Data Querying Module
Data Querying Module (DQM) is a mechanism that allows execution of a limited number of SQL queries against underline database using UniPay’s user interface. Generally, it works using a concept similar to the one that the entire user interface is built on. However, it allows execution of a raw query with a limited SQL syntax.
DQM serves two purposes. Firstly, it simplifies support around merchant, allowing execution of custom queries and export of the result data in excel, which helps support team to respond to the queries quicker. Secondly, it simplifies management of the system. It allows technical administrators with an appropriate level of access to query database directly even in those cases when no direct access to the database is available. Therefore, DQM shortens resolution time for various issues and reduces the amount of communication needed to resolve a particular issue.
LQM Work
For convenience and simplicity of receiving data from the log files, the separate form was created on the UniPay interface - the LQM form, so that anyone who has System user role can log in and pull out any data needed.
The LQM form is integrated with ElasticSearch and Kibana.

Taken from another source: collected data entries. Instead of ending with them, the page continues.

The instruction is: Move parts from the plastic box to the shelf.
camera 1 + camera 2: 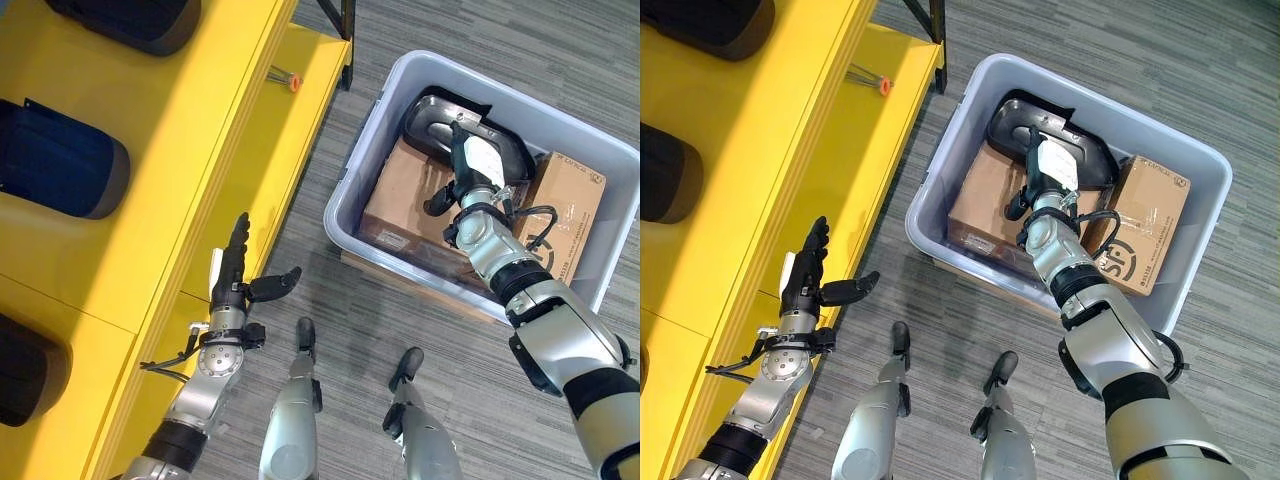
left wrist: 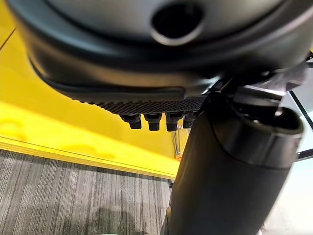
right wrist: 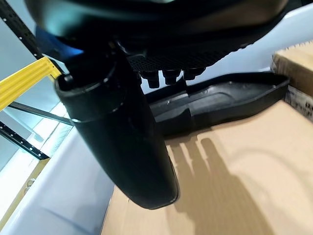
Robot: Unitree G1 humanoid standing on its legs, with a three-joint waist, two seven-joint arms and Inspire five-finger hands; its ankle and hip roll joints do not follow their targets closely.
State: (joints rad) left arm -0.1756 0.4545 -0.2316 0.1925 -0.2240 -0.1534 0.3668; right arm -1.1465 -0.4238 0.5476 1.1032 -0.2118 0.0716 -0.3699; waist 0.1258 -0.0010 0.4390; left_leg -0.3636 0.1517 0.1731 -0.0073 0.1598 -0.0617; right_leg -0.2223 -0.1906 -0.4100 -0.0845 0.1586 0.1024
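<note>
Right hand [image 1: 472,165] open, fingers straight over black part [image 1: 435,118] lying flat in plastic box [image 1: 375,120], long axis crosswise beyond fingertips; left hand [image 1: 235,277] open.

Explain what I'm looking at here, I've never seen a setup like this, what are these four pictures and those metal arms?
This is a two-armed humanoid robot. Two pictures come from cameras on its head, looking down; two come from cameras on its wrists, very close to each robot hand. The left robot hand hovers open, holding nothing, over the edge of a yellow shelf, where dark parts lie. The right robot hand reaches into a grey plastic box on the floor, fingers straight above a black part that lies with cardboard boxes. Nothing is gripped.
</note>
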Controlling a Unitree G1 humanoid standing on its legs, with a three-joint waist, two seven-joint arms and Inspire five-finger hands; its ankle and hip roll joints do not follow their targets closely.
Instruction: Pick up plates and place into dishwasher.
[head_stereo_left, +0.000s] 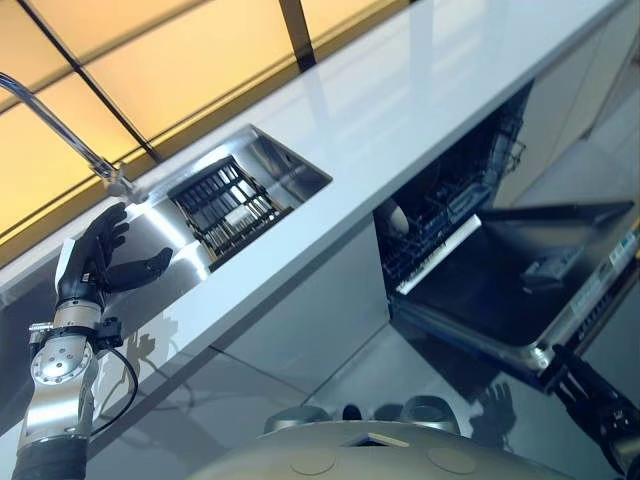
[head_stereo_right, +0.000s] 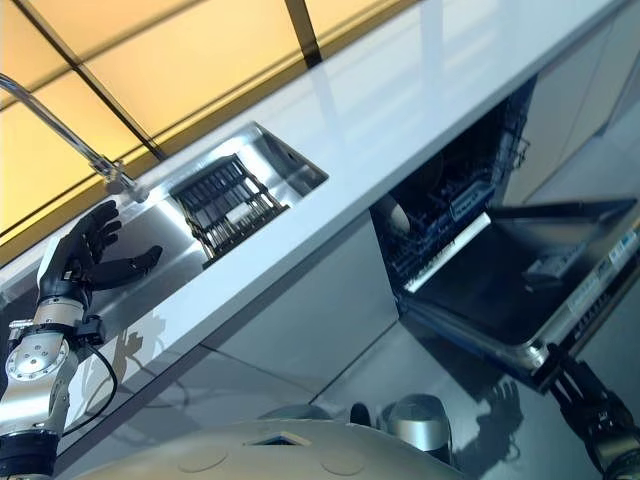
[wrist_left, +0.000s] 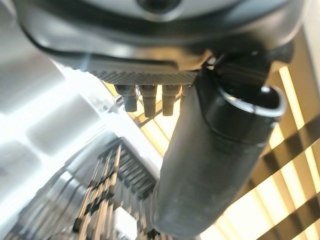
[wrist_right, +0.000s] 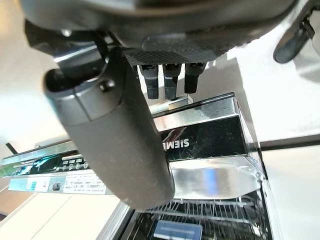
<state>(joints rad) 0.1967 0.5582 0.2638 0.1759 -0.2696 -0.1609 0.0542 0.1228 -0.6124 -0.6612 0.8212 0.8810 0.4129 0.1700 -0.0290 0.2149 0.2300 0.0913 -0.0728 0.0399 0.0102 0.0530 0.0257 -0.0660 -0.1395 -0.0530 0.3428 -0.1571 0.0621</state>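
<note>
At about 8 o'clock in my head view, nearest to me, I see my left hand (head_stereo_left: 95, 262) raised over the near edge of the sink (head_stereo_left: 290, 165), with the fingers straight and spread and the thumb held out to the side; it holds nothing. The sink is set into the white worktop (head_stereo_left: 400, 110), and a dark dish rack (head_stereo_left: 228, 207) lies inside it, with something pale in it that I cannot identify as a plate. A curved tap (head_stereo_left: 60, 130) stands at 10 o'clock. At 3 o'clock the dishwasher (head_stereo_left: 470, 200) is open, its door (head_stereo_left: 520, 290) folded down flat, and one white plate (head_stereo_left: 397, 218) stands in the lower basket. My right hand (wrist_right: 170, 75) is at 5 o'clock, at the front edge of the door; its fingers point straight toward this edge and grasp nothing.
</note>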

The more detailed info regarding ElasticSearch you can find by following the link : https://www.elastic.co/guide/en/elasticsearch/reference/current/query-dsl-query-string-query.html
LQM Form
To open LQM Form, go to Perspective -> Administration -> System-> IQ -> choose LQM.
1.
Execute button is used for the search (press after entering the necessary query parameters).
2.
Date - After entering the time frames, click
Set - this will automatically add them to the input field (number 7).
3.
Template - this button is not currently in use.
4. In the
Logger Name dropdown, you can select an automatic queries.
5. The
Field Name helps make the query more accurate by adding the desired field, for example, the host or the entire message you are looking for .
6. Dropdown
Time Period allows you to set the time frame for the search: you can select the last 5, 15, 30 minutes, the last 1, 3 or 24 hours, yesterday or the last 5 days.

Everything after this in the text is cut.